Having run against some artillery, and not having sufficient force to drive the enemy from his position, I have taken up a position and will await your order. The enemy were driven from four lines of works by flanking him, but when we came upon artillery he showed himself rather bold. He advanced upon us, but only a short distance.

1900 — Dusk
As daylight and the chance to rout Brevet Major General Kilpatrick’s men slipped away, Lieutenant General Wheeler made one last attempt.

Lieutenant Charles Blanford, U.S.A., Howitzer Battery, 1st Brigade (OR 1885):

About dark the enemy came charging upon our front, mounted, when I was ordered by Colonel Jordan to open fire on them; after firing a few rounds the enemy drew off, and did not molest us again during the night.

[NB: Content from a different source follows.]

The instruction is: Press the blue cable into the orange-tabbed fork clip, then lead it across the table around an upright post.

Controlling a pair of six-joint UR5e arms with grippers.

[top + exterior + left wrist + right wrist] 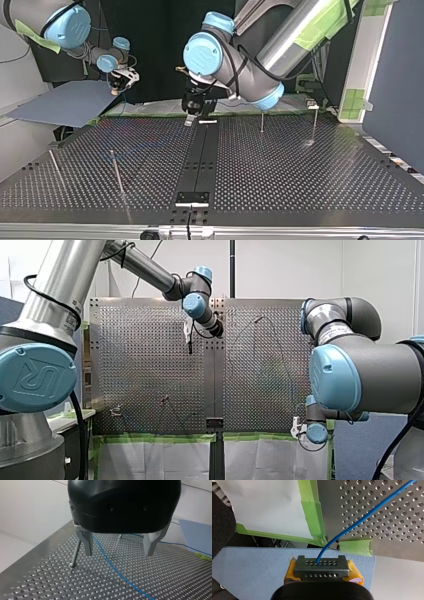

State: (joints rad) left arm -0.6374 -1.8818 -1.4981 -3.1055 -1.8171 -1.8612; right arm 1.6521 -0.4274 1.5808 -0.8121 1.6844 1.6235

Darkness and fatigue compelled the Confederates to retire to their camp a few hundred yards in front of the Federal position.

During the day, Brevet Major General Kilpatrick had received orders from General Sherman instructing him to proceed to Fayetteville via New Gilead, then to Solemn Grove; his mission was to protect the left flank of the Army and not embroil himself in battle with the Confederate Cavalry. Men and horses were to be saved for expected battles along the Virginia border.

5 March 1865
Fully expecting an early morning attack, the Federal cavalrymen were pleased to see the Confederates had decamped and moved on during the night.

Brevet Brigadier General Thomas J. Jordan’s, U.S.A., 1st Brigade marched by Morven’s Post Office to the Pee Dee River, crossing one mile south of the North Carolina line. Lieutenant General Wheeler, anxious to identify the route Lieutenant General Hardee was taking to Fayetteville, swam the Pee Dee River accompanied by Privates McKnight and Nance. The river was then in extraordinary flood. "The oldest river men had never seen higher water nor a more angry current" (Du Bose 1912b).

Reports of Federal troop movements indicated that General Sherman’s objective was Fayetteville. It was necessary for Lieutenant General Wheeler to communicate this to Lieutenant General Hardee, lest Hardee continue moving toward Charlotte.

6 March 1865
Confederate General Johnston is given command of the Department of North Carolina.

7 March 1865
Brevet Brigadier General Jordan’s 1st Brigade, halted to feed, were joined by Brevet Major General Kilpatrick and his staff. Brevet Major General Kilpatrick accompanied the 1st Brigade on the march to Rockingham.

The 1st Brigade reached Rockingham. As they entered the town, the Brigade’s advance guard, the 9th Pennsylvania and the 3rd Kentucky (U.S.), were attacked by Lieutenant General Wheeler’s and Major General Butler’s Cavalry. After heavy skirmishing, the 1st Brigade succeeded in driving the Confederates off.

Lieutenant General Wheeler (OR 1885):

With 20 men of Shannon’s Scouts I attacked and killed or captured 35 of the enemy near Rockingham, NC.